Circ Res. 2012 Mar 2;110(5):663-8.
Catecholaminergic polymorphic ventricular tachycardia is an inherited disease that predisposes to cardiac arrest and sudden death. The disease is associated with mutations in the genes encoding for the cardiac ryanodine receptor (RyR2) and cardiac calsequestrin (CASQ2). CASQ2 mutations lead to a major loss of CASQ2 monomers, possibly because of enhanced degradation of the mutant protein. The decrease of CASQ2 is associated with a reduction in the levels of Triadin (TrD) and Junctin (JnC), two proteins that form, with CASQ2 and RyR2, a macromolecular complex devoted to control of calcium release from the sarcoplasmic reticulum.

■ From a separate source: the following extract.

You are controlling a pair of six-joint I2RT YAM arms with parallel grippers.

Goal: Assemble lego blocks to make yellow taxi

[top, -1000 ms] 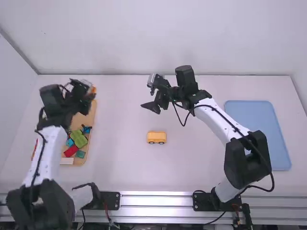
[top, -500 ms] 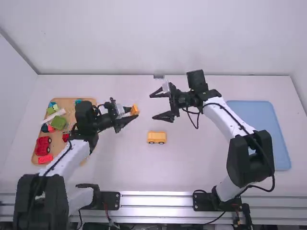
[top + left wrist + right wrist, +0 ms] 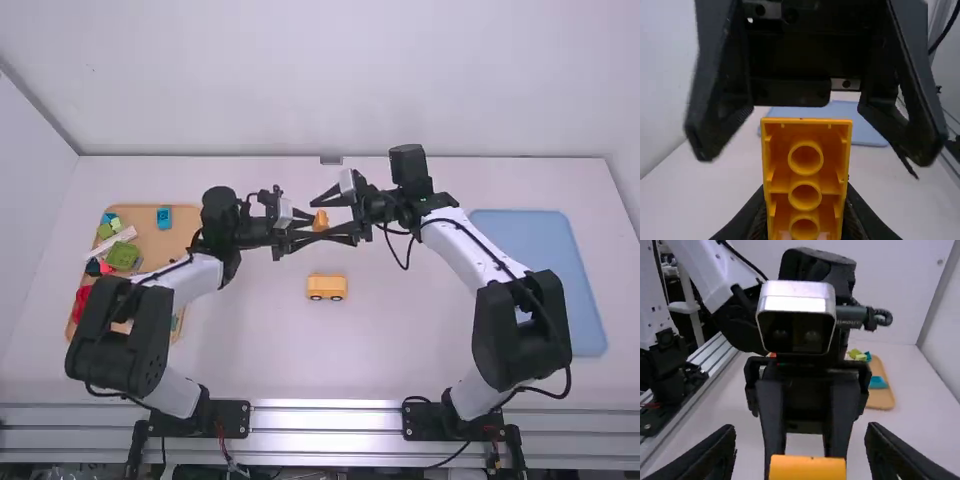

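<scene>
White table [image 3: 250, 350] lay below; the left gripper [image 3: 806, 215] pinched the yellow block [image 3: 807, 468] between the right gripper's [image 3: 801, 432] wide-parted, empty jaws. Handover probably wanted careful centring, then gripping before release.

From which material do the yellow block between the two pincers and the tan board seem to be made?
The yellow block looks like smooth, hard plastic: neat moulded tubes show inside. The tan board may be matt wood, by its dull tan colour; plastic is possible.
</scene>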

We intended to evaluate whether viral gene transfer of wild-type CASQ2 may rescue the broad spectrum of abnormalities caused by mutant CASQ2.
Methods and results:
We used an adeno-associated serotype 9 viral vector to express a green fluorescent protein-tagged CASQ2 construct. Twenty weeks after intraperitoneal injection of the vector in neonate CASQ2 KO mice, we observed normalization of the levels of calsequestrin, triadin, and junctin, rescue of electrophysiological and ultrastructural abnormalities caused by CASQ2 ablation, and lack of life-threatening arrhythmias.

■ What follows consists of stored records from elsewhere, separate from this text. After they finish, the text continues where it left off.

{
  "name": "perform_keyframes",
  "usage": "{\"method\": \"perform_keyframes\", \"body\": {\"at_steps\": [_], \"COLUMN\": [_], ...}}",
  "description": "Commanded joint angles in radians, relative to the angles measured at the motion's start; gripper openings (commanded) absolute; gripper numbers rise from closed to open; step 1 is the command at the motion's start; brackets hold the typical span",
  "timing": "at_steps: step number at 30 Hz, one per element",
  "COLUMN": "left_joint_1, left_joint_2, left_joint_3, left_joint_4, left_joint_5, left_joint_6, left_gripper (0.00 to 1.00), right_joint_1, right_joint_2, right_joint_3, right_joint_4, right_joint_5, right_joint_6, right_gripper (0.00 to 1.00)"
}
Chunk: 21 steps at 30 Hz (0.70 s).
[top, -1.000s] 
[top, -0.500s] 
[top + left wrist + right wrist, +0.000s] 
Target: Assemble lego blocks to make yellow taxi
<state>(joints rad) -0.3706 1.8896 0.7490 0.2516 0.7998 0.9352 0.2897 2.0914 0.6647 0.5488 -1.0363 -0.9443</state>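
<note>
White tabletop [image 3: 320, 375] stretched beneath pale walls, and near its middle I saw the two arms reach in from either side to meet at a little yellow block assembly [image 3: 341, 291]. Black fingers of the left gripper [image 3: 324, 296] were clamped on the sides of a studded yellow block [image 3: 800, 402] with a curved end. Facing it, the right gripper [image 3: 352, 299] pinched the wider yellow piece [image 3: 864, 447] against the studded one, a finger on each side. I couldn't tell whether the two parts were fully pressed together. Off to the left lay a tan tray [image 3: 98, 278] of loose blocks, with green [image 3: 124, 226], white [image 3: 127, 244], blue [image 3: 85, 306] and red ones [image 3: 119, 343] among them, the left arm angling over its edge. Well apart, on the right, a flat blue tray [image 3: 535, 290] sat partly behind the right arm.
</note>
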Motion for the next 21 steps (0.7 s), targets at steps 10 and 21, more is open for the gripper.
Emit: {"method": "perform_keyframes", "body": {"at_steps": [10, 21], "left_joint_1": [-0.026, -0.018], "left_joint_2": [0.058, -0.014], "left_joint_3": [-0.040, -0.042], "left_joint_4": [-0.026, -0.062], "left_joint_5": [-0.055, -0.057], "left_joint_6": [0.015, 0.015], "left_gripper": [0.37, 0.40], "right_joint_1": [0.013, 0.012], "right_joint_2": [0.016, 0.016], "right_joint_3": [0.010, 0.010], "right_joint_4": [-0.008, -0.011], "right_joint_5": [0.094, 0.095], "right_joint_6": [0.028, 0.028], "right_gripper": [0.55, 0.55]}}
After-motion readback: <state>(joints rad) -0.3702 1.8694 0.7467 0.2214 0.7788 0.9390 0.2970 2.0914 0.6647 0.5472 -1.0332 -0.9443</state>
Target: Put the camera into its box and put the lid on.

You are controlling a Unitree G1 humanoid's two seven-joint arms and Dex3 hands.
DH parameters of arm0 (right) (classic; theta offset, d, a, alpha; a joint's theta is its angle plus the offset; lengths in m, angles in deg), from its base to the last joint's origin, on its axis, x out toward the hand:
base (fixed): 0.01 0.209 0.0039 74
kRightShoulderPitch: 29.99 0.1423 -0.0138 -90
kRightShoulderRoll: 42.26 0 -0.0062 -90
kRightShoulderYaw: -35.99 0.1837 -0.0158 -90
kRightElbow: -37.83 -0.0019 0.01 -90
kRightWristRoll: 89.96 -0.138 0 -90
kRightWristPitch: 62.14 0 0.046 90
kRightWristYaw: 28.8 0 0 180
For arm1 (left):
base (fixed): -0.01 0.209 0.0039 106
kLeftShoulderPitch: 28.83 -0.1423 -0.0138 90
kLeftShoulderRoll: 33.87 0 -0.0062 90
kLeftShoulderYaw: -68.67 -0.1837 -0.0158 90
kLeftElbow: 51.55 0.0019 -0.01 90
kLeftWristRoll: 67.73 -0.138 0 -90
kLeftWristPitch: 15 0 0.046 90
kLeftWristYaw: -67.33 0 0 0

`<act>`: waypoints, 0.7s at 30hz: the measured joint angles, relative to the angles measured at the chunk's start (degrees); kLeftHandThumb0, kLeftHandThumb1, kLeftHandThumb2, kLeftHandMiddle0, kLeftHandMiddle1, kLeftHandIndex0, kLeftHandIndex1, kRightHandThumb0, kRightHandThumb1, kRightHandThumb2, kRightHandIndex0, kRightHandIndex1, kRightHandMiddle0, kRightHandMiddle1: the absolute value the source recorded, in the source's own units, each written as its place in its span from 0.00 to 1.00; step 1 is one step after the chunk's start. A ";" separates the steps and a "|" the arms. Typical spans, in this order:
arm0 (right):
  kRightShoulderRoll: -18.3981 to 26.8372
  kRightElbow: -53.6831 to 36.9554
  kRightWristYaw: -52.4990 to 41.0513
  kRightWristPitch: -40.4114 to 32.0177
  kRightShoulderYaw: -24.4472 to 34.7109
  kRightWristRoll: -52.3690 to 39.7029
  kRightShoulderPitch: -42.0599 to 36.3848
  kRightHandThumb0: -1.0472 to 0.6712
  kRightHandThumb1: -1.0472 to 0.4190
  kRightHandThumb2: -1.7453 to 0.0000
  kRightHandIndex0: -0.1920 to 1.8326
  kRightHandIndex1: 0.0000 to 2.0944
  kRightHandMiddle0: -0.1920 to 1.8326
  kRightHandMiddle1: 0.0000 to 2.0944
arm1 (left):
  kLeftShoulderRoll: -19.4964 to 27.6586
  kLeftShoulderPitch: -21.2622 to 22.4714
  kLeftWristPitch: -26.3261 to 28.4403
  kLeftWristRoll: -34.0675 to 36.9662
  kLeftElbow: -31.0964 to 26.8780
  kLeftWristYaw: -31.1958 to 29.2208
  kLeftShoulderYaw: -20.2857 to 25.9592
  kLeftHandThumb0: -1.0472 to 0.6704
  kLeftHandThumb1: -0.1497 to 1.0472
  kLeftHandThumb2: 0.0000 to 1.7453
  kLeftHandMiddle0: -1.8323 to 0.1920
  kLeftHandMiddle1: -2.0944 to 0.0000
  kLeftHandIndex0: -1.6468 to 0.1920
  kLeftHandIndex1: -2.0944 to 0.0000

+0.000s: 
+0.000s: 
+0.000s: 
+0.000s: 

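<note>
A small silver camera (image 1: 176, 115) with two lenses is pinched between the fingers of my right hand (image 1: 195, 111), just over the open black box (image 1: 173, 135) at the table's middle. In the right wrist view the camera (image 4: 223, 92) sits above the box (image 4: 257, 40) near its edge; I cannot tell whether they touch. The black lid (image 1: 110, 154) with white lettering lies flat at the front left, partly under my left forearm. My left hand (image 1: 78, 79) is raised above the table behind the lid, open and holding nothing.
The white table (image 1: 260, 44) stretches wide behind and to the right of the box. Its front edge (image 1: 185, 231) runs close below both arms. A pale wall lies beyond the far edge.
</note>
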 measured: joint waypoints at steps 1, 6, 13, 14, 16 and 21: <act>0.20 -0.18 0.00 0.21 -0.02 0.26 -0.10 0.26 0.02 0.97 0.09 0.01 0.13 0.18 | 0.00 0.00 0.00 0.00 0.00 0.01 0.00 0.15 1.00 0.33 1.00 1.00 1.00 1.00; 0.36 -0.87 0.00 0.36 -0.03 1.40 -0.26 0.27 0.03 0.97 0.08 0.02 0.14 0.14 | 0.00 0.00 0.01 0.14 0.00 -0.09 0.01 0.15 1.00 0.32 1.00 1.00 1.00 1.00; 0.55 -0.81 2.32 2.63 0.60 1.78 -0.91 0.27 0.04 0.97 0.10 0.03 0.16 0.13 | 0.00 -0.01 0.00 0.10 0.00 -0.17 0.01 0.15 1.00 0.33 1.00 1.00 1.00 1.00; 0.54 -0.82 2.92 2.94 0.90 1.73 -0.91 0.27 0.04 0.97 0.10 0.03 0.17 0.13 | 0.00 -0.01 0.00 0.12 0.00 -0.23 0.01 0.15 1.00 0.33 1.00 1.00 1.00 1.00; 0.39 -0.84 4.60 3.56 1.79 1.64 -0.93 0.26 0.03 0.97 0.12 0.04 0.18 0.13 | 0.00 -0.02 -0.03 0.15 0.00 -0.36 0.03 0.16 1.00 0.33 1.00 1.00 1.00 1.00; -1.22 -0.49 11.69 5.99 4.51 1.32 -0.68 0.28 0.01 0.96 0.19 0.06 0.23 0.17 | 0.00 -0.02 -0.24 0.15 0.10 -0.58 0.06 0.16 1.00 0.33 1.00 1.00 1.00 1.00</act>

We have proven the concept that induction of CASQ2 expression in knockout mice reverts the molecular, structural, and electric abnormalities and prevents life-threatening arrhythmias in CASQ2-defective catecholaminergic polymorphic ventricular tachycardia mice. These data support the view that development of CASQ2 viral gene transfer could have clinical application.
Ca(V)1.2 calcium channel dysfunction causes a multisystem disorder including arrhythmia and autism
Splawski I, Timothy KW, Sharpe LM, Decher N, Kumar P, Bloise R, Napolitano C, Schwartz PJ, Joseph RM, Condouris K, Tager-Flusberg H, Priori SG, Sanguinetti MC, Keating MT.

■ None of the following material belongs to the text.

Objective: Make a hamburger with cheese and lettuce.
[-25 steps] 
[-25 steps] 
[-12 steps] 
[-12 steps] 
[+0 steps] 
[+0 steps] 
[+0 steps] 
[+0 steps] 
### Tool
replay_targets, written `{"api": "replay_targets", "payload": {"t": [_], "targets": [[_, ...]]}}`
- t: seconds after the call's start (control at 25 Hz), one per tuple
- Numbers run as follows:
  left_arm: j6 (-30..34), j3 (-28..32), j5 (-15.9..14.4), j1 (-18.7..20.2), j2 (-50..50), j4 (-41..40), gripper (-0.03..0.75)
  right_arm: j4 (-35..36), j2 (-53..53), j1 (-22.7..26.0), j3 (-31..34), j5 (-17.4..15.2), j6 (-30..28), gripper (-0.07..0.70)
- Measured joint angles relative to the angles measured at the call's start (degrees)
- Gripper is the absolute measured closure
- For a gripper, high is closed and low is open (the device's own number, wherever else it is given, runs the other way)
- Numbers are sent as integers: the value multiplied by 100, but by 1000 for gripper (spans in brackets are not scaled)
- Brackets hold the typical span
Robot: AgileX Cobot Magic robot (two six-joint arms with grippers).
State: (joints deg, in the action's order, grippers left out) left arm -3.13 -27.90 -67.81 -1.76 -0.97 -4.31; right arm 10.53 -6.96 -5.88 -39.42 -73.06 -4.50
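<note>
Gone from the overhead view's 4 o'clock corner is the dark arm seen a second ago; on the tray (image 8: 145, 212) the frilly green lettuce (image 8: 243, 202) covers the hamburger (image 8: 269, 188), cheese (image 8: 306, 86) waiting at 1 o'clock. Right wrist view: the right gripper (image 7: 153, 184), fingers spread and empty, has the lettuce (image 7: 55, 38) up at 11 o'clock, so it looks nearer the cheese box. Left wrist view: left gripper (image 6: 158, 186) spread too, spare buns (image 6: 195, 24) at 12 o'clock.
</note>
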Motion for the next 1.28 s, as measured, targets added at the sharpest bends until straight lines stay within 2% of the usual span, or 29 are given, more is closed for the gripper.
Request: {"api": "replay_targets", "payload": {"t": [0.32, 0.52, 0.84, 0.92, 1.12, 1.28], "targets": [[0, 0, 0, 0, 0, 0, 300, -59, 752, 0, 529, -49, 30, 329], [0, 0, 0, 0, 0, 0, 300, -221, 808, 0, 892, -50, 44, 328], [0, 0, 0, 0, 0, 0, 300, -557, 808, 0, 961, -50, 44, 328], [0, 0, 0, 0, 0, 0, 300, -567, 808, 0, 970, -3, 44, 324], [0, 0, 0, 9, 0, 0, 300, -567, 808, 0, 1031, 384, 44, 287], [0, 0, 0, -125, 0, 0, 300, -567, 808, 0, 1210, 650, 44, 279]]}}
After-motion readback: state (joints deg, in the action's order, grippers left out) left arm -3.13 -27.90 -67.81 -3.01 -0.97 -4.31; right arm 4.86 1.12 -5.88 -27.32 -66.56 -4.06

Cell. 2004 Oct 1;119(1):19-31
Ca(V)1.2, the cardiac L-type calcium channel, is important for excitation and contraction of the heart. Its role in other tissues is unclear. Here we present Timothy syndrome, a novel disorder characterized by multiorgan dysfunction including lethal arrhythmias, webbing of fingers and toes, congenital heart disease, immune deficiency, intermittent hypoglycemia, cognitive abnormalities, and autism. In every case, Timothy syndrome results from the identical, de novo Ca(V)1.2 missense mutation G406R. Ca(V)1.2 is expressed in all affected tissues. Functional expression reveals that G406R produces maintained inward Ca(2+) currents by causing nearly complete loss of voltage-dependent channel inactivation. This likely induces intracellular Ca(2+) overload in multiple cell types. In the heart, prolonged Ca(2+) current delays cardiomyocyte repolarization and increases risk of arrhythmia, the ultimate cause of death in this disorder. These discoveries establish the importance of Ca(V)1.2 in human physiology and development and implicate Ca(2+) signaling in autism.